I have a list of multiple xml files which have the same structure. Some of them have structural errors in them so they can't be read, i'm not capable of controlling them manually because there are too many files. I know that i need to imply the try or trycatch functions, i tried to understand them but i'm not understanding how to use them proberly on my case.
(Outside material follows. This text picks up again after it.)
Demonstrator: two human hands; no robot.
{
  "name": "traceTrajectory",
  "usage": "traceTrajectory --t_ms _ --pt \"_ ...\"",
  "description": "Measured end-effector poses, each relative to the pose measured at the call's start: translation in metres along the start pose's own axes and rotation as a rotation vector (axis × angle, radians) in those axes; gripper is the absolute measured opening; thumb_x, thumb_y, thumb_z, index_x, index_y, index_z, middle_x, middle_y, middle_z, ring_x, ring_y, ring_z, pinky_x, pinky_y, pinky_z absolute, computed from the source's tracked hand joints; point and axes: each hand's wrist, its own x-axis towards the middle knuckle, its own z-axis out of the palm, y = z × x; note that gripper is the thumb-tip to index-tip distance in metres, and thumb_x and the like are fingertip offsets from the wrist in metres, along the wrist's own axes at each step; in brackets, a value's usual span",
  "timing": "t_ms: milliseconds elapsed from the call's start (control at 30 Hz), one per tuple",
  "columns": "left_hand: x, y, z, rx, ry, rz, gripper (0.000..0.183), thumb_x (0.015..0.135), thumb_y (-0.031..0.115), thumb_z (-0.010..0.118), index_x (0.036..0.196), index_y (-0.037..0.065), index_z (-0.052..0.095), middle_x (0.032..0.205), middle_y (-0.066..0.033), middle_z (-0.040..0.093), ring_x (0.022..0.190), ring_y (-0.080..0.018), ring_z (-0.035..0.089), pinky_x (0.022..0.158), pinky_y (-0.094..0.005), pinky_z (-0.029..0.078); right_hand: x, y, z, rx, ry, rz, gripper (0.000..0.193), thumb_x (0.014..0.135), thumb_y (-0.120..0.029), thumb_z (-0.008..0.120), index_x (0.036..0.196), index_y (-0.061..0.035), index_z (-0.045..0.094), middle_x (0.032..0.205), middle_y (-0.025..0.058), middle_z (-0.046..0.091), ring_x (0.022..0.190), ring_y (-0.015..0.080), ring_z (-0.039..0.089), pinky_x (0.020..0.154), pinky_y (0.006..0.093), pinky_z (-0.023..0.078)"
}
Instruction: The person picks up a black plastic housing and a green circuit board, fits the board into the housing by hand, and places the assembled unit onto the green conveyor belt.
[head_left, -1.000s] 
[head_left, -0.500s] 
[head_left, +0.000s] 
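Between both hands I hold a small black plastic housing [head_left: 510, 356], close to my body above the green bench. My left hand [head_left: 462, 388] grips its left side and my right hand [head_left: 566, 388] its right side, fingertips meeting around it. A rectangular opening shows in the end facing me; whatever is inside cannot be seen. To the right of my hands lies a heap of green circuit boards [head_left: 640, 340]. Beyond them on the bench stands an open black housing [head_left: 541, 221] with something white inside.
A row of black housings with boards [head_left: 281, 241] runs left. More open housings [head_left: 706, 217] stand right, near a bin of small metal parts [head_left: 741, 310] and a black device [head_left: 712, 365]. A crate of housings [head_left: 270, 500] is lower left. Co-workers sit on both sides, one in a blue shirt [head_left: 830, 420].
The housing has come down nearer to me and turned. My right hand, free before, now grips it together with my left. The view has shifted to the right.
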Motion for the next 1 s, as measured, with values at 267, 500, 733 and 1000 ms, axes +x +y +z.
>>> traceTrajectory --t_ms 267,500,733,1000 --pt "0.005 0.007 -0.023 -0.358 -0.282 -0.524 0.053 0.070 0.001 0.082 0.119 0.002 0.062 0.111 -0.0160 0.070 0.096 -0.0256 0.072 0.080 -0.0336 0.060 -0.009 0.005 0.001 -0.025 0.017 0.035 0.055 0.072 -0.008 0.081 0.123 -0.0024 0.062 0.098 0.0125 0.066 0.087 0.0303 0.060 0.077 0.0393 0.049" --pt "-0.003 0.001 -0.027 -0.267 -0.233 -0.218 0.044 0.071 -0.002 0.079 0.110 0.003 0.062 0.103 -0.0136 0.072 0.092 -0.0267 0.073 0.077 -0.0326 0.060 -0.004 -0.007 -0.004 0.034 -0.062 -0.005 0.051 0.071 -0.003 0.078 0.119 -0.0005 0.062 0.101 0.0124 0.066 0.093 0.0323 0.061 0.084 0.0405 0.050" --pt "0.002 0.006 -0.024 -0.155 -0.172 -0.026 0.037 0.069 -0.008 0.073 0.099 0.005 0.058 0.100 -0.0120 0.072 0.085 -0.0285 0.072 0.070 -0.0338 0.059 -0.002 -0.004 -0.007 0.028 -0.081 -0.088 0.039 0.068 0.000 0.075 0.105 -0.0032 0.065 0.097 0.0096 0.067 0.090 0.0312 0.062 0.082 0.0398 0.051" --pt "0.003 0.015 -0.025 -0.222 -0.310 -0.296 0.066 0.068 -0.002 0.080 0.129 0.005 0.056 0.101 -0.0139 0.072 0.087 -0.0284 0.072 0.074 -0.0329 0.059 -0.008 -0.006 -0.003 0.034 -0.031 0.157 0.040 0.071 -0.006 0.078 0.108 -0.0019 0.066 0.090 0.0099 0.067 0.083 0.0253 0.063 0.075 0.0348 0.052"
To make the example easy i just want to transform them all into a csv.
library(XML)
k <- 1
Initial.files<- list.files("/My/Initial/Folder")
for(i in initial.files){
data<-dataTable(xmlToDataFrame(xmlParse(i)))
write.csv(data, file = paste("data",(k)".csv"))
k <- k+1
}
The error i get usually looks like:
Start tag expected, '<' not found
Error in xmlToDataFrame(xmlParse(i)) :
error in evaluation the argument 'doc' in selecting a method for function 'xmlToDataFrame': Error 1: Start tag expected, '<' not found
To handle my problem i have to rewrite my 5th line of code(i know that it is wrong):
data<- if(try(dataTable(xmlToDataFrame(xmlParse(i)))!= "try-error")
else{ haven't looked close to this because i didn't got that far...}...
I would like it to read the files and give me a list of the files path which didn't work to be read.
The Structure of the xml files look like:
<ROWSET>
<ROW>
<line1>asdf</line1>
<line2>ghjk</line2>
</ROW>
</ROWSET>
Here is an example of tryCatch
. You can replace the read.table
with your functions, of course, and it should still work.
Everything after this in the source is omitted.